Flying the supply-side skies
Recently there has been a lot of talk about the rising price of airline tickets. The proposed United/Continental (UA/CO) merger is also adding fuel to this fire. The obvious thought being that if UA/CO do merge the combined carrier will take even more capacity out of the system and airfares will go up even faster and higher. Add to that the fact that if that merger happens other legacy carriers will merge and yet more capacity will be taken out of the shrinking U.S. market.
I am a firm believer in the laws of supply and demand. I do not believe airfares can rise faster than the demand for airline seats. Granted, if you shrink supply enough then even low-level demand will create upward pressure on airfares. However, if enough capacity is taken out of the U.S. market by the legacy carriers you can bet your last upgrade that Southwest, JetBlue, AirTran and Frontier/Republic will be more than happy to step in to any market that becomes under-served. These low cost carriers will keep the legacy carriers’ fares in check even if we end up with only three legacy carriers.
With this in mind, and before we all join in complaining about where airfares are today, we should take a look at where airfares have been in the past. I’m a big fan of numbers, spreadsheets, and charts so our agency has tracked the average price of an airline ticket (as purchased from our agency) week over week for over 30 years. For the past 19 years we have tracked this information in Excel and the data is much easier to use. Since 1992, the average price of a ticket purchased from our agency is $430.43. The average ticket price has risen only 2 percent in 18 years.

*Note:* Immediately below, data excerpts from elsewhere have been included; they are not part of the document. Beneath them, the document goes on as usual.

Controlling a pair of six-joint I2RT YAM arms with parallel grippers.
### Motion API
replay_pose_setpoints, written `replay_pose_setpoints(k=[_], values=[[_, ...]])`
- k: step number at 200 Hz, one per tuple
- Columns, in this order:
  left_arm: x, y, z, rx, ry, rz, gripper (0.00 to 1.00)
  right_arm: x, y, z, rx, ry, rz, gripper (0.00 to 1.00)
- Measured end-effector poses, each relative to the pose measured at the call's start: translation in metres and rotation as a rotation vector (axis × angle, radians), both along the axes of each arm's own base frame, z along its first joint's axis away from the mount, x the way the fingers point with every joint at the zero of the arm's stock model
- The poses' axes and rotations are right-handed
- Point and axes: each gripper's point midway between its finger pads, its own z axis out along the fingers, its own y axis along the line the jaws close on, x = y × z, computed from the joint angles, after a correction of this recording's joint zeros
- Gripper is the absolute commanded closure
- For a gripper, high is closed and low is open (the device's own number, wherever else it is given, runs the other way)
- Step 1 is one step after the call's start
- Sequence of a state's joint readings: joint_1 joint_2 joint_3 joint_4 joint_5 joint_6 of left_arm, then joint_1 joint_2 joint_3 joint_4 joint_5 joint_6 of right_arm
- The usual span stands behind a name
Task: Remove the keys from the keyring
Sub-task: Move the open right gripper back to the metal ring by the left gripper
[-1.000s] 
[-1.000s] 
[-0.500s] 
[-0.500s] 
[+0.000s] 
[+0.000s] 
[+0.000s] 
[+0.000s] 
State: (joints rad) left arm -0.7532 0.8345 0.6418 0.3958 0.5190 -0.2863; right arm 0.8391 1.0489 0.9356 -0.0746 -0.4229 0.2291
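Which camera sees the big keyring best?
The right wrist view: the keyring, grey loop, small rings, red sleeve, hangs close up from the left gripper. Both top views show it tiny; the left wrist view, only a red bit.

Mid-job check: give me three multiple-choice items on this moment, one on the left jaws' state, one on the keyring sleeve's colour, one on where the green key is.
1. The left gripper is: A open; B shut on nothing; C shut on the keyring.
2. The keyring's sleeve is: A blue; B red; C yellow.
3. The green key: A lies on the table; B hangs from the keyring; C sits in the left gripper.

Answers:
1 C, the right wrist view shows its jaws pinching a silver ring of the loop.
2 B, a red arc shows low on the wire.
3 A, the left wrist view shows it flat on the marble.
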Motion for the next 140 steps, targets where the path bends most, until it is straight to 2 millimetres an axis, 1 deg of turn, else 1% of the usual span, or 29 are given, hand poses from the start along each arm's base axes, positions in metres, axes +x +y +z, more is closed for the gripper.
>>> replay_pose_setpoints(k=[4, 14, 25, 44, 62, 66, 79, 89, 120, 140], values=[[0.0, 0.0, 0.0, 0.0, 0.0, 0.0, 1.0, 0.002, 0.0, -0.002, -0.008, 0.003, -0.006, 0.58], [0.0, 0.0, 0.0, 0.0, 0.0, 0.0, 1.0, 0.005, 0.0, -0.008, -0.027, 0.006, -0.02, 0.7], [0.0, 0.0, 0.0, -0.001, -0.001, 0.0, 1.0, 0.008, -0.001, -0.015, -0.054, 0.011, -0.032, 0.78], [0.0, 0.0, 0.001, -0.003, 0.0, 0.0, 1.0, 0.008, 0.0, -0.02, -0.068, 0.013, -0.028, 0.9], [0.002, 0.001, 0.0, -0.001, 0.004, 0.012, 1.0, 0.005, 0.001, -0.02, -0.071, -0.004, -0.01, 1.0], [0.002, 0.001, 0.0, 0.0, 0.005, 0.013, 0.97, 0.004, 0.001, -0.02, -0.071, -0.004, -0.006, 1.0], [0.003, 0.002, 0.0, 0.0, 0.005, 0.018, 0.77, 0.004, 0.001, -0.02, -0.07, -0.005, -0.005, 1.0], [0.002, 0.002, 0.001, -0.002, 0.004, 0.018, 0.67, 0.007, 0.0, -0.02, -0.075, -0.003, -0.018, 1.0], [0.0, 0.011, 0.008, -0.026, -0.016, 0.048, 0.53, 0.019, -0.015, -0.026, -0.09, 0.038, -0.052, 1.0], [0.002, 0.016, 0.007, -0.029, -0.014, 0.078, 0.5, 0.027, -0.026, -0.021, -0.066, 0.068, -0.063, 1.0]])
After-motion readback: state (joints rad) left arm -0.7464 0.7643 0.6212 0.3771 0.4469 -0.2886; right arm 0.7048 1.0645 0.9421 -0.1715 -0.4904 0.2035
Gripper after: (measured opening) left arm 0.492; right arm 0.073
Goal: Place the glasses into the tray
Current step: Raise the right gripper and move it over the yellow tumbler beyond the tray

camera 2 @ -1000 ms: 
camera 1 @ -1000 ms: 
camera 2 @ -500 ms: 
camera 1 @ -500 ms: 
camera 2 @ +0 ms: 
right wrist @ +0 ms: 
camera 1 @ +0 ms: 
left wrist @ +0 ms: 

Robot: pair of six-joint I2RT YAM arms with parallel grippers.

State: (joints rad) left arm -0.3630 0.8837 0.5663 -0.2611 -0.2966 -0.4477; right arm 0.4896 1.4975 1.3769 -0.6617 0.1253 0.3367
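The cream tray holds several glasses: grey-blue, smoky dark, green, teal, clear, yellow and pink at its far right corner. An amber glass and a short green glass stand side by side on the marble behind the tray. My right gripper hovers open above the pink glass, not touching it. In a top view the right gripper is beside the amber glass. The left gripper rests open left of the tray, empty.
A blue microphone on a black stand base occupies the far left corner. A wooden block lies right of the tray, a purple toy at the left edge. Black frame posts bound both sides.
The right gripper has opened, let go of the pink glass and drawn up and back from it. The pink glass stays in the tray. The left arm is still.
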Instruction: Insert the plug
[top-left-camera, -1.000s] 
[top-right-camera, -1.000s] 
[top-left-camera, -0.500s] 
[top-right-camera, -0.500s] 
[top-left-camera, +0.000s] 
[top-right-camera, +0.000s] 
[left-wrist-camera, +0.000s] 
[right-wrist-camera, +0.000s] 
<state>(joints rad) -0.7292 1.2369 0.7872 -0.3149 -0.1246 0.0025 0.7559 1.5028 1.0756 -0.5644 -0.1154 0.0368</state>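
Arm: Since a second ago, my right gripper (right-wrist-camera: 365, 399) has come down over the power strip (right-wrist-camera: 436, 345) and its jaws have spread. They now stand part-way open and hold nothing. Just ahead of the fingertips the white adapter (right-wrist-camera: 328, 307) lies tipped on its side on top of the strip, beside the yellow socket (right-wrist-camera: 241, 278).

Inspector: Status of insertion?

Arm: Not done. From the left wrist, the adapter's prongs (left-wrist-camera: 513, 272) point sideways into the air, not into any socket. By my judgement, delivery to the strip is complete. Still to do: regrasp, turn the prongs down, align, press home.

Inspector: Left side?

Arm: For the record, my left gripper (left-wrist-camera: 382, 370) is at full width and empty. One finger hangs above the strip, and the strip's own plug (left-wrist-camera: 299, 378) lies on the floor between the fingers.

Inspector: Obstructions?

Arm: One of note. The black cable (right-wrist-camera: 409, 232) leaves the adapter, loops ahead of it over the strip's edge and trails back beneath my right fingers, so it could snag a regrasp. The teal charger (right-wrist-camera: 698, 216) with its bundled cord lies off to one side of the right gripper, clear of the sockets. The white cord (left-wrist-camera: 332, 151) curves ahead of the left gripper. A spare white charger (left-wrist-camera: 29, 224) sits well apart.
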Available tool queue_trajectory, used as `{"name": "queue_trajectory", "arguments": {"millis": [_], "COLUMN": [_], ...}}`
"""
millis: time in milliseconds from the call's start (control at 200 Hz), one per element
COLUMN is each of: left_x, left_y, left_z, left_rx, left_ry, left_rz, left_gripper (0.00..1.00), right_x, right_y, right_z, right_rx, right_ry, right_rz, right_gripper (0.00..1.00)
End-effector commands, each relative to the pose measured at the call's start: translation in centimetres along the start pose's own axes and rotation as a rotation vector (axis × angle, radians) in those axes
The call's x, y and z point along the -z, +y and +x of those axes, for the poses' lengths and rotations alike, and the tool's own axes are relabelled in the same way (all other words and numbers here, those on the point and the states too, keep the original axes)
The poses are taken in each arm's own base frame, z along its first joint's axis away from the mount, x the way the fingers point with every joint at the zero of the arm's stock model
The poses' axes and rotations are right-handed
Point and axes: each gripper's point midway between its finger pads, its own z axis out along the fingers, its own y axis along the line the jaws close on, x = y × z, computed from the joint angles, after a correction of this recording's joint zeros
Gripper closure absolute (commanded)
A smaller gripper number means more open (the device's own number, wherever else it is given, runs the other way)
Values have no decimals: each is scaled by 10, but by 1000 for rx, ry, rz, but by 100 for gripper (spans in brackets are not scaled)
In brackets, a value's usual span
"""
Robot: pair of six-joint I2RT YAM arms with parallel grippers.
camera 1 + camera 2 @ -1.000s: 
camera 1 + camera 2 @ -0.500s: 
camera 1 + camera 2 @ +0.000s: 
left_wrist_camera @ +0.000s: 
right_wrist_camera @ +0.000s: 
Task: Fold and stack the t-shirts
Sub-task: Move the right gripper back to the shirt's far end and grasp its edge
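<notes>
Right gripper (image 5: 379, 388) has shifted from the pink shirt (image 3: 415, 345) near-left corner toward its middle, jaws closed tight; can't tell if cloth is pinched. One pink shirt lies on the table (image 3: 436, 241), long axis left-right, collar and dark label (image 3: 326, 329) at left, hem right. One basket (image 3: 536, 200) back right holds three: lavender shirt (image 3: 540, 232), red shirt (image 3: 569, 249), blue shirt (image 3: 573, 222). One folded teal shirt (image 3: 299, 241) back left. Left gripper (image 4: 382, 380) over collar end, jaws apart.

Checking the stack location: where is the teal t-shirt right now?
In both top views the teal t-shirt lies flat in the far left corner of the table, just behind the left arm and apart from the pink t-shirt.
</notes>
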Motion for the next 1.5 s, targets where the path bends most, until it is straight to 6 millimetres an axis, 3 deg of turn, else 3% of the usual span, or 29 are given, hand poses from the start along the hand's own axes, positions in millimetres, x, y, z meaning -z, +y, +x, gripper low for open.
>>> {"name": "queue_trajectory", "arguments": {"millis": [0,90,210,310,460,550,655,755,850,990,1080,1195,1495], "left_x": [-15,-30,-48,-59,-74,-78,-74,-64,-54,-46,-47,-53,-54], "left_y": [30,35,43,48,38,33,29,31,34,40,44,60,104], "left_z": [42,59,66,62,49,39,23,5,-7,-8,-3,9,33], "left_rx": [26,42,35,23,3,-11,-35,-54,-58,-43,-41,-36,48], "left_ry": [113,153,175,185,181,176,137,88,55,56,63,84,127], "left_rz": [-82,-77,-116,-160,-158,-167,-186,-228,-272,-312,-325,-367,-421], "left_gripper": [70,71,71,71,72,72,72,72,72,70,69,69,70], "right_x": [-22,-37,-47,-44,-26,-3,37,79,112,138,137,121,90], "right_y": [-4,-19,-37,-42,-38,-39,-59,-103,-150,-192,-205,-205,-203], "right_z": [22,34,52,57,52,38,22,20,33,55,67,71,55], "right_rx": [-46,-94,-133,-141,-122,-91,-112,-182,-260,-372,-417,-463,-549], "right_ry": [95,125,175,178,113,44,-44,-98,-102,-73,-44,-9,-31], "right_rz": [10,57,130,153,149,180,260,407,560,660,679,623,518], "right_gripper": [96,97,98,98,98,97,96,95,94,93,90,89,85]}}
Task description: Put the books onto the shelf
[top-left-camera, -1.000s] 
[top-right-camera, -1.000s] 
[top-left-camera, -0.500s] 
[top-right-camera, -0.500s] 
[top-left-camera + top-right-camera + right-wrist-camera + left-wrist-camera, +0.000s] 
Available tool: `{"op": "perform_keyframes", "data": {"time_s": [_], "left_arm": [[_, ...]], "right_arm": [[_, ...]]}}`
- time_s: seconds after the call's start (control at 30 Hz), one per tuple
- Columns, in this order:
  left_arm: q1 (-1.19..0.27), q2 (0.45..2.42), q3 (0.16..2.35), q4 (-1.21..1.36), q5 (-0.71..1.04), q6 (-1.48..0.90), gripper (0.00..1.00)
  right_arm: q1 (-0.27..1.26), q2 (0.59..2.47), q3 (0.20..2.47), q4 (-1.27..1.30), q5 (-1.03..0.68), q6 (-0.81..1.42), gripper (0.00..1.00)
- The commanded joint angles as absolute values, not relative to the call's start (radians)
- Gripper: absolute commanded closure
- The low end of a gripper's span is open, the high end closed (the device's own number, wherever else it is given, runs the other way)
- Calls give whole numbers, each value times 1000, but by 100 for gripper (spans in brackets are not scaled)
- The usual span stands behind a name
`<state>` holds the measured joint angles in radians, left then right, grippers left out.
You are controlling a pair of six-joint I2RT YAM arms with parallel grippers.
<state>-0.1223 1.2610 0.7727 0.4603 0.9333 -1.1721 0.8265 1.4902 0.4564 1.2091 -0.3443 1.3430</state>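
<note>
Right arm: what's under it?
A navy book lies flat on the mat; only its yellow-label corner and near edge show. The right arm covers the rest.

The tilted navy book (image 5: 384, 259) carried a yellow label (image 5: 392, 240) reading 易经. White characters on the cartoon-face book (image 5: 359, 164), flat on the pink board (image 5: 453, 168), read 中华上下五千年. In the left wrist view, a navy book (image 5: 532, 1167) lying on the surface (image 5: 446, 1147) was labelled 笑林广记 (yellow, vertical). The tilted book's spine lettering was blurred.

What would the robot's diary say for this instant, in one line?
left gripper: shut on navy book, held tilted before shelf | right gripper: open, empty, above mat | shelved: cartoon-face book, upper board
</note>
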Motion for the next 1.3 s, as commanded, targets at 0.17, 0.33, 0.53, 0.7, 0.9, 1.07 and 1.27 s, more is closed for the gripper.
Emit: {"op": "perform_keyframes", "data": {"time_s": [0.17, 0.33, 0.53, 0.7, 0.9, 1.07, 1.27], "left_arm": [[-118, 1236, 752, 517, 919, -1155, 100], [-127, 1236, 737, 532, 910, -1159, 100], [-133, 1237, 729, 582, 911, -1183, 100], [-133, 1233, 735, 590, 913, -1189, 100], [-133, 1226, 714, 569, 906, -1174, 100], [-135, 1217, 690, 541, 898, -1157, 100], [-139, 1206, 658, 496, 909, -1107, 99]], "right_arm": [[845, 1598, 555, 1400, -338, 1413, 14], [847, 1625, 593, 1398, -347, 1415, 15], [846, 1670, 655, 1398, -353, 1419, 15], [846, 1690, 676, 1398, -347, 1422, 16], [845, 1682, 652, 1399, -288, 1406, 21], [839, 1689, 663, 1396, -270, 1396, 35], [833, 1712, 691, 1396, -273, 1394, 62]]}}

To me this data says the following:
• Airfares have not kept up with the rate of inflation, even when there was inflation.
• Airfares have not kept up with the increase of labor costs; fuel costs; airport costs; and just about any other cost you can name.
• Airfares are not high enough to cover current airline costs. (We could certainly debate how airlines spend money, but that will have to be another day.)
• Our country needs a strong and consistently profitable airline industry, and we currently have very few strong and consistently profitable carriers.
• Market forces will take care of airfares. In the past 18 years we have seen strong economies and weak economies. What we have not seen is wild fluctuations in the price of air travel. I firmly believe if the price of flying becomes too high both corporate and leisure travelers will stay home in droves.
You can certainly make the argument that while airfares have remained in a tight range for a long time the recent increase in the amount and number of ancillary fees has increased the cost of air travel, but for only SOME passengers. Passengers that need to check luggage, that choose to purchase a lunch on board or choose a premium seat have seen their costs increase. On the other hand if you have premier status with your preferred carrier or you do not need any additional services you have not been charged any ancillary fees. I do have to tell you that I really, really dislike having to pay these new fees when I am not traveling on my preferred carrier.
Please do not get me wrong — I do not want to see the price of air travel rise. I can tell you first hand that many more people travel with our agency, and in general, when fares are low than when fares are high. Our industry needs more travelers, not fewer, and our agency needs more customers, not fewer. We can all complain about airfares today but please keep in mind air travel is still a real bargain, and simple supply and demand will keep them in check in the coming months and years. We do somehow need to figure out a way for the flying public to have attractive airfares and profitable carriers at the same time. If I could figure this out, I would be playing a lot more golf.